Beginning in September, Ciné started to require full proof of vaccination or a negative COVID-19 PCR test within 72 hours of the screening start time along with their existing mask requirement. While other theaters across the country were also starting to do this, Ciné wanted to ensure that both their staff and audience members were as safe as they could be.

Ciné has finally seen more audience members in the past couple of months, especially since more movies are being released and people are starting to get more comfortable being in a movie theater. 

“It was good to be back, but it’s still a bit worrisome to be around people inside at this time. But I expect to be coming back often,” says Nina Hellerstein, who has been a member of Ciné for five years.

According to Variety, box office revenue still has a ways to go compared to pre-pandemic sales, but ticket sales have been gradually increasing since May.  

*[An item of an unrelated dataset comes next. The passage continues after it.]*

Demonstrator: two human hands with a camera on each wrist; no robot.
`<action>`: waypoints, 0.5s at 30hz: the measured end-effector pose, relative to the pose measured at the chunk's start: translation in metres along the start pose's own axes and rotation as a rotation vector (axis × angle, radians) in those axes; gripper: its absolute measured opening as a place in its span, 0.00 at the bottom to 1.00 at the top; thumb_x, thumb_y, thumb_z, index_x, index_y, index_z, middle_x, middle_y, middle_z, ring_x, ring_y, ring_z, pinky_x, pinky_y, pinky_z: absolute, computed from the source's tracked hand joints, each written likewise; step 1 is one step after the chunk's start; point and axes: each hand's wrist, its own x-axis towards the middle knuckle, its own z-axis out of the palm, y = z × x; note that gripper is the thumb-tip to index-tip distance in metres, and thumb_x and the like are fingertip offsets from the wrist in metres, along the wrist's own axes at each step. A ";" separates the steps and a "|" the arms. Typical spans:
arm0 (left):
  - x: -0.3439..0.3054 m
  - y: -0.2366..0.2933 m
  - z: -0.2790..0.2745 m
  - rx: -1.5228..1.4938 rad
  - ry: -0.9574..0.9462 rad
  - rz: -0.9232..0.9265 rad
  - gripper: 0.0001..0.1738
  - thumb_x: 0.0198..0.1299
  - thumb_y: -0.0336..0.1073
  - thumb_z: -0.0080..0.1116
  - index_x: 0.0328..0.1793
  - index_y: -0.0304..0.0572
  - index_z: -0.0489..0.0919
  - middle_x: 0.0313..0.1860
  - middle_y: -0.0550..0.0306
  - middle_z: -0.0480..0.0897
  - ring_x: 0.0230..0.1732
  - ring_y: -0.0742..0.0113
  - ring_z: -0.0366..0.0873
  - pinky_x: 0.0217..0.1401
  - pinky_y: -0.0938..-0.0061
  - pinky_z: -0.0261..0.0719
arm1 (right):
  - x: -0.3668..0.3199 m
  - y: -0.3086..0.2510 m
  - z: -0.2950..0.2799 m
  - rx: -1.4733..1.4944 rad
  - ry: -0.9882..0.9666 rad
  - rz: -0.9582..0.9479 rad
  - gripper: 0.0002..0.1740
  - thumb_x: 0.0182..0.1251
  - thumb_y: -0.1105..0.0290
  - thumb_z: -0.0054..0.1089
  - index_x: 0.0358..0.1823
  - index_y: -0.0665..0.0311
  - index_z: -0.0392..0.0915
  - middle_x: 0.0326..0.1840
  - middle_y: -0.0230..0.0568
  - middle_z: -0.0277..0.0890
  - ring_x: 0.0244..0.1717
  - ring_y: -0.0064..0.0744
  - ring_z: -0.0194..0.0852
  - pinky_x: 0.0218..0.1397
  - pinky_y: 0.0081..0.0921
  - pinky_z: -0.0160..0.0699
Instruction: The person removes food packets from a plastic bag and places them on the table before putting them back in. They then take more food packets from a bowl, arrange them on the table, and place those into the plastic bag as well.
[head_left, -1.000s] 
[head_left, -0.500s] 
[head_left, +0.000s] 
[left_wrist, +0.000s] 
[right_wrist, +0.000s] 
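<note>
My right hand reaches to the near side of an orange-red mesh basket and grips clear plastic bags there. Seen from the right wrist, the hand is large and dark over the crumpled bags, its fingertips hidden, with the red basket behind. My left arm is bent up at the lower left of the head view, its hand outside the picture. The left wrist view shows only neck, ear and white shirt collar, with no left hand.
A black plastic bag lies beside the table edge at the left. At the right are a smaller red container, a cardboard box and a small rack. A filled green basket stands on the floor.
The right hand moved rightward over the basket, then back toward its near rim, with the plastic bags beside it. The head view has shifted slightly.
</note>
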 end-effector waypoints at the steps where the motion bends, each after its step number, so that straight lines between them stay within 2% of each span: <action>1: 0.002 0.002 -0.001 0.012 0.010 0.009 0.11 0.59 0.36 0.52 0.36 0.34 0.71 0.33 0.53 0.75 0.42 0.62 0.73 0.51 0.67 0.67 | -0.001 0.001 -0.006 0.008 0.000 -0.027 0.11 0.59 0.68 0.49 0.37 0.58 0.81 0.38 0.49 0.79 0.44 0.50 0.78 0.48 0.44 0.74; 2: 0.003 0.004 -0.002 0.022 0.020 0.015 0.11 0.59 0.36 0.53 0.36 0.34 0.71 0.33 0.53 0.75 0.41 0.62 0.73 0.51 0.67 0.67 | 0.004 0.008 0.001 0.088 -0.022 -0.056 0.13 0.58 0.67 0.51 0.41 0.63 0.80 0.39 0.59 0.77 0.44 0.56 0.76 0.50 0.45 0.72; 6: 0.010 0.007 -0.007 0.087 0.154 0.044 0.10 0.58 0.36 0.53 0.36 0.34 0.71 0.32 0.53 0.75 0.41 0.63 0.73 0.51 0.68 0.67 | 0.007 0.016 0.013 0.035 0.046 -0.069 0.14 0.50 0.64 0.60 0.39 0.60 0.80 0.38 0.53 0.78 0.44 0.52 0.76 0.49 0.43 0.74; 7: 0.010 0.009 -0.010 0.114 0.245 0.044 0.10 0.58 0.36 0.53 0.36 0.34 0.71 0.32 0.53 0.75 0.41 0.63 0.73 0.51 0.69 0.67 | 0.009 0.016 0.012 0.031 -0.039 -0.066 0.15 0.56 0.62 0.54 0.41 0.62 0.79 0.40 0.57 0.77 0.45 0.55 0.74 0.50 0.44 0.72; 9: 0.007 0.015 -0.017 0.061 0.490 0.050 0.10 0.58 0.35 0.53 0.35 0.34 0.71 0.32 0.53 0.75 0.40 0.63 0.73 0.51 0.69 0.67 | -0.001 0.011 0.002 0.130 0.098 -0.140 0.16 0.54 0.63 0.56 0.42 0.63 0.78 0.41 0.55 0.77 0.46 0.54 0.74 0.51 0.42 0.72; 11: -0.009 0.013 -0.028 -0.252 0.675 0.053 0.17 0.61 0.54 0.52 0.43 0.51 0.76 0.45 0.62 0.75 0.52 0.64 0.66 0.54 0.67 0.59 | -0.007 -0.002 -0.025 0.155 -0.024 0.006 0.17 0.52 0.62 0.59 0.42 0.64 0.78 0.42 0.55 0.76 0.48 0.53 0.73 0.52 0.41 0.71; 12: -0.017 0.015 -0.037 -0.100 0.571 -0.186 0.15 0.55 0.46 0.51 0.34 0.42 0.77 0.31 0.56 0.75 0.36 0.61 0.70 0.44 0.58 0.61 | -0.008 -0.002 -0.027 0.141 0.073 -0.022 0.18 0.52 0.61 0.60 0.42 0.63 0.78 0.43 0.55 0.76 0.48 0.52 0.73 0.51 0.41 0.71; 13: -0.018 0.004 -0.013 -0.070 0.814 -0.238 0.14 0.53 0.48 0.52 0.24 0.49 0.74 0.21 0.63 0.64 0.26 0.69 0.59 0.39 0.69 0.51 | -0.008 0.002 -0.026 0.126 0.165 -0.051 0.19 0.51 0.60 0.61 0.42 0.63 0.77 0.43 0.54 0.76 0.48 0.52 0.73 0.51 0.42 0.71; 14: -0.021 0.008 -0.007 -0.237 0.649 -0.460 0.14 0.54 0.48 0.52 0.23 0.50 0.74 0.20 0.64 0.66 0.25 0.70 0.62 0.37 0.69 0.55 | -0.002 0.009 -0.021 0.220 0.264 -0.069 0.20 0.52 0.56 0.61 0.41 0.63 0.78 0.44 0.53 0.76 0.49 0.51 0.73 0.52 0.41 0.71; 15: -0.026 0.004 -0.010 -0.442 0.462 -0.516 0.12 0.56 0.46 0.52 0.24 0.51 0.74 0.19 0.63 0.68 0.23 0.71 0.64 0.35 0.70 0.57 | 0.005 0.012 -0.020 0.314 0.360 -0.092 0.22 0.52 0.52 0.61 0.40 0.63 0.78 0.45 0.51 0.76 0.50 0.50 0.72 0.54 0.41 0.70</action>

Art houses specifically have also been struggling. According to The New York Times, even though it’s a little early to assess the reopening health of art house cinema, there have already been signs of demand and a build towards pre-pandemic levels of business. 

In the future, Ciné plans on expanding more with communities and cultural events. They want to focus more on the use of their lab space for more performances, but they will continue to be a movie theater first.  

“We’re still always going to be a movie theater…I think the cinema is here to stay for 10 years. They’ve been saying that cinema is going to die and it’s changing a little bit. But I think it’s still here especially in an arts town like Athens. We’re going to be fine,” says Neupert.